GSoC 2012 is now over, and the graphics refactor code is ready for merging. During the last two weeks I’ve been in overdrive to ensure my work is complete and ready for inclusion in Stellarium.
I wrote the GL1 renderer backend, a new texture API, and modular shaders. I also integrated the solar system shadow code written by Jörg Müller in his GSoC project, merged new changes from Stellarium trunk and ported them to the new graphics API. Finally, I removed remaining direct GL calls, isolating it completely behind the new API.

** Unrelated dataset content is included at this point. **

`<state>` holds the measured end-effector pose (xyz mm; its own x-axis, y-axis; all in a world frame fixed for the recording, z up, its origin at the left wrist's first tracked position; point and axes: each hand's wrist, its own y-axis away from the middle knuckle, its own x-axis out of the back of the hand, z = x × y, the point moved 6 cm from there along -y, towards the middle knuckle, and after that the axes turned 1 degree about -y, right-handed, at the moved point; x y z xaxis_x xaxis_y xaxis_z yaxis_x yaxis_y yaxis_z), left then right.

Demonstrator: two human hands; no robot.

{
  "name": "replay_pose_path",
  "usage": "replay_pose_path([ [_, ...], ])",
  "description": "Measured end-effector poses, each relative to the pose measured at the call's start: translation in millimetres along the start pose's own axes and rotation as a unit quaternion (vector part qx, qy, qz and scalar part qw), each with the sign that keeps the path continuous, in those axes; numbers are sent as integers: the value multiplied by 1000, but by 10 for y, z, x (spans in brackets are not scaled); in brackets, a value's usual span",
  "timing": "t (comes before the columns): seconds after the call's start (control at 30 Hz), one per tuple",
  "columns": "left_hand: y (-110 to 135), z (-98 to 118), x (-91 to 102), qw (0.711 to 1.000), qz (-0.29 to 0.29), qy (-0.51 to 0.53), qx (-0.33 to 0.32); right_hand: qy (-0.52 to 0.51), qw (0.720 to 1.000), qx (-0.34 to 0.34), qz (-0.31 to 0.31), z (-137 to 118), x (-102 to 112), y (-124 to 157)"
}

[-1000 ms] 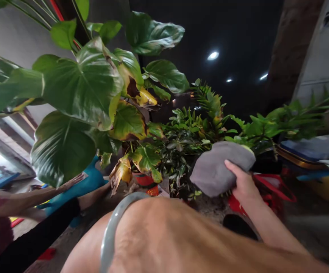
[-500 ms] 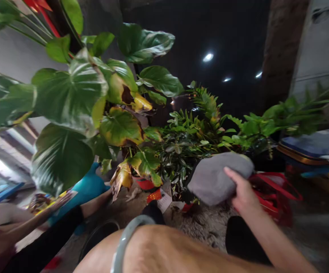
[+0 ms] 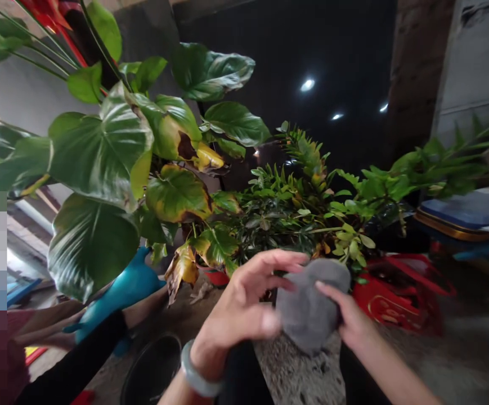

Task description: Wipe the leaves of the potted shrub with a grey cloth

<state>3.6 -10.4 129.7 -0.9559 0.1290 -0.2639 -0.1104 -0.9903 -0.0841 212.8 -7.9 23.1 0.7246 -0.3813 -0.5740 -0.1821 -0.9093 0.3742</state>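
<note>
A grey cloth (image 3: 307,306) is bunched up between both of my hands, low in the middle of the head view. My right hand (image 3: 348,320) grips its right side, thumb pressed on the front. My left hand (image 3: 244,312), with a pale green bangle (image 3: 196,377) on the wrist, reaches in from the left; its fingers are spread and the fingertips touch the cloth's top edge. Just behind the cloth stand potted plants with small leaves (image 3: 295,208). A large-leaved plant (image 3: 101,157) with yellowing, brown-edged leaves fills the left.
Another person's arm in a black sleeve (image 3: 71,368) and a teal glove (image 3: 121,289) reach in at the lower left. A dark round pot (image 3: 151,374) sits on the gritty ground. Red baskets (image 3: 390,298) stand to the right, and a blue-topped surface (image 3: 472,211) lies at the far right.
My left arm, close to the camera before, has swung forward and its hand now meets the cloth. My right hand has brought the cloth down and left, away from the foliage.
</note>
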Motion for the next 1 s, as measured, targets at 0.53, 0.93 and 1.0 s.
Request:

The refactor involved large changes to Stellarium core and broke compatibility with Stellarium plugins using old graphics code or direct GL (which is pretty much all plugins). Breaking compatibility is needed from time to time to avoid the Java syndrome, but requires anyone depending on the broken API to update their code. It should be done as rarely as possible, or with long - but not infinite (Java) - deprecation periods. Therefore it was important that the refactor would be complete, merged once, without requiring more breaking changes to be made in foreseeable future.
During the project I wrote a new implementation for textures, but it was still used through the old API (not exposing the new features). Another problem was shader projection, which would have to be done manually by drawing code without some API changes. I also still had some code that was not yet ported, in particular StelPainter initialization. Keeping parts of the old graphics API would be a bad idea as new code might depend on it, causing more API breakage down the line.
At first I focused on removing remaining direct GL calls and old graphics code (StelPainter, StelVertexArray). That was easier than expected as StelPainter state was no longer used and the new graphics code worked differently, so removing StelPainter didn’t break it. I removed all direct GL calls, but OctahedronPolygon depends on the GLUES library which in turn depends on GL includes. However, it seems GLUES only uses GL defines and enums, and does not actually call GL functions.
Then I completed the API changes. The shader projection implementation only exists for the stereographic projector, but at least the breaking changes are over and hopefully no more will be needed (at least until another refactor is needed in 10 years :) ).
Once I was done with that, I started to merge new changes from trunk so my branch could be merged back. I planned to do this every week, but after a few weeks I forgot about it and my branch diverged significantly. Some new changes still used the old graphics API and direct GL, so I had to port that (Exoplanets and Observability plugins, night mode changes).
Then I merged the solar system shadow code. This went without problems; the only API change needed were float textures needed by the shadow shader to store planet positions.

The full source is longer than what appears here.